Personal information
- Born: May 18, 1984 (age 41) Ida Grove, Iowa, U.S.
- Height: 6 ft 4 in (1.93 m)
- Weight: 273 lb (124 kg)

Career information
- High school: Battle Creek-Ida Grove
- College: South Dakota (2002–2005)
- NFL draft: 2006: undrafted

Career history
- Arizona Cardinals (2006); Philadelphia Eagles (2008)*; New York Jets (2008)*; Sacramento Mountain Lions (2009–2011); Seattle Seahawks (2011)*;
- * Offseason and/or practice squad member only

Career NFL statistics
- Total tackles: 10
- Fumble recoveries: 1
- Stats at Pro Football Reference

= A. J. Schable =

American football player (born 1984)

Andrew Joel "A. J." Schable (born May 18, 1984) is an American former professional football player who was a defensive end in the National Football League (NFL). He played college football for the South Dakota Coyotes and was signed by the Arizona Cardinals as an undrafted free agent in 2006. He is currently a firefighter in Sioux Falls, South Dakota.

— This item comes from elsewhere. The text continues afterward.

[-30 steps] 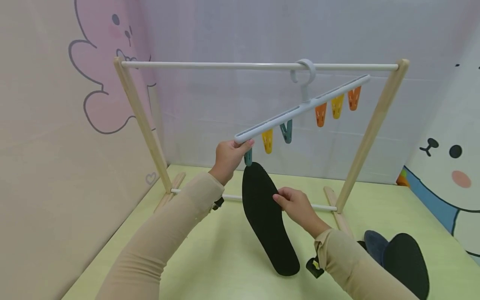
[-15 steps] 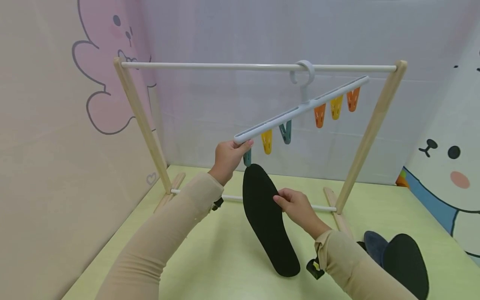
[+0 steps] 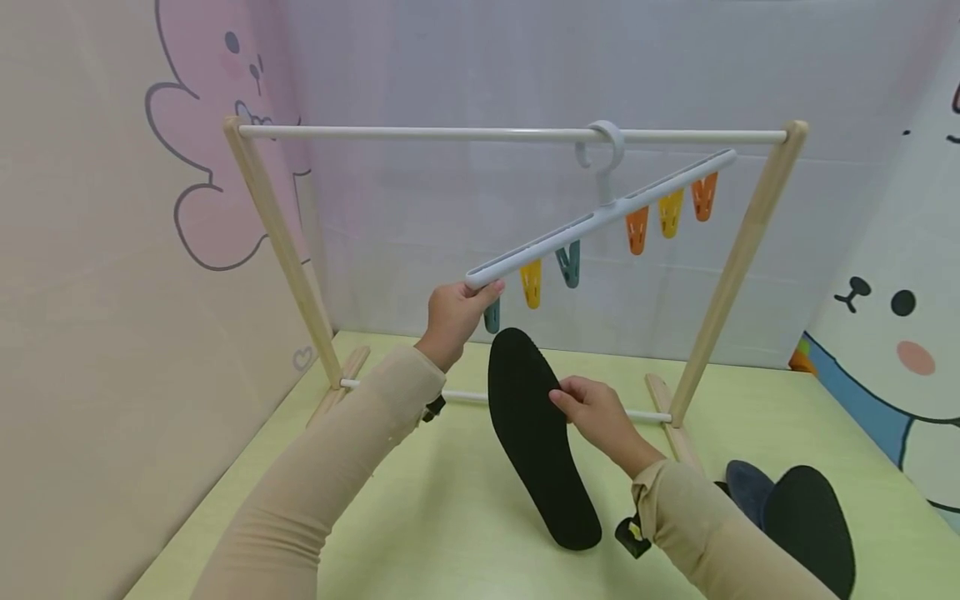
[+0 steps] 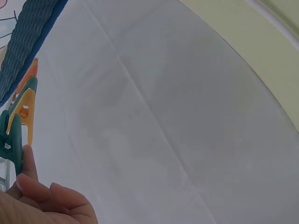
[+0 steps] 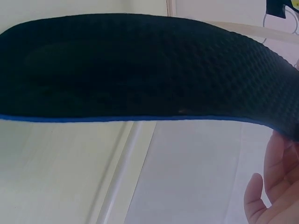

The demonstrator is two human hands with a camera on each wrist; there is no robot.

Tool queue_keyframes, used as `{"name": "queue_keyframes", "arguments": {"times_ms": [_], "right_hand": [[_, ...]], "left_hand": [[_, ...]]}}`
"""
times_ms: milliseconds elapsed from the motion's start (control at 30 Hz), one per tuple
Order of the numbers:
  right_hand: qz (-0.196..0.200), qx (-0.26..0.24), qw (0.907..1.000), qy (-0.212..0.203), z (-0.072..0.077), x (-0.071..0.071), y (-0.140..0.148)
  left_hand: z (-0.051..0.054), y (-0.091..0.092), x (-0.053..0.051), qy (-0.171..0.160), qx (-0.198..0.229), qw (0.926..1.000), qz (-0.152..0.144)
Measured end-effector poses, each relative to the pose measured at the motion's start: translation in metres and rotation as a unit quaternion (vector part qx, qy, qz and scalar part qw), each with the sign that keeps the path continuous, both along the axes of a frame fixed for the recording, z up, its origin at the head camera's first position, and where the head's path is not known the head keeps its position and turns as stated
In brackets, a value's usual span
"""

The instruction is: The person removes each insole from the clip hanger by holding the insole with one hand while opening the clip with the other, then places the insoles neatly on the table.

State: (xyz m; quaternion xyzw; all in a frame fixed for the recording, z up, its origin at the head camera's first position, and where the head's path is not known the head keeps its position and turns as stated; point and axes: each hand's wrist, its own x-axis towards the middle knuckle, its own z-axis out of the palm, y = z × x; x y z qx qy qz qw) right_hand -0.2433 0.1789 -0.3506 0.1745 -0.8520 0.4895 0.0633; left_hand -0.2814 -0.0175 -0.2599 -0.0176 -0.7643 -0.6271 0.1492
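A black insole [image 3: 536, 450] hangs tilted in the air in the head view, its upper end just right of a dark green clip [image 3: 492, 317]. My right hand [image 3: 596, 417] pinches the insole's right edge between thumb and fingers. In the right wrist view the insole [image 5: 140, 70] shows a textured face and a blue rim. With my left hand [image 3: 456, 321] I pinch the green clip at the near left end of a white hanger [image 3: 570, 236]. The left wrist view shows that clip [image 4: 16, 142] by the fingertips; whether its mouth is spread is unclear.
The hanger hooks over the white top bar [image 3: 420, 132] of a wooden-sided rack [image 3: 738, 275]. Along it hang yellow [image 3: 531, 283], orange and green clips. More insoles [image 3: 810, 525] lie at the right of the pale yellow table [image 3: 420, 542].
The insole's upper end has shifted slightly right, away from the green clip. The hanger and left hand have drifted slightly left in view. Both grips stay the same.
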Motion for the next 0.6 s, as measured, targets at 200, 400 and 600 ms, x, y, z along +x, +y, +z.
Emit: {"name": "queue_keyframes", "arguments": {"times_ms": [200, 400, 600], "right_hand": [[0.000, 0.000, 1.0000, -0.001, 0.000, 0.000, 0.002], [-0.004, 0.007, 1.0000, 0.003, 0.000, 0.000, 0.008], [-0.010, 0.012, 0.9999, -0.001, 0.000, 0.000, 0.016]], "left_hand": [[-0.003, -0.001, -0.001, -0.002, 0.012, 0.9999, -0.001], [-0.005, 0.000, -0.002, 0.004, 0.029, 0.9996, 0.002], [-0.007, 0.001, -0.002, 0.000, 0.029, 0.9996, 0.003]]}}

Schable was also a member of the Philadelphia Eagles, New York Jets, and Sacramento Mountain Lions.

==Early life==
Schable played high school football at Battle Creek-Ida Grove High School in Ida Grove, Iowa. He was a three sport letter winner in football, basketball, and track.

==Professional career==

===Seattle Seahawks===
Schable signed a future contract with the Seattle Seahawks on January 20, 2011.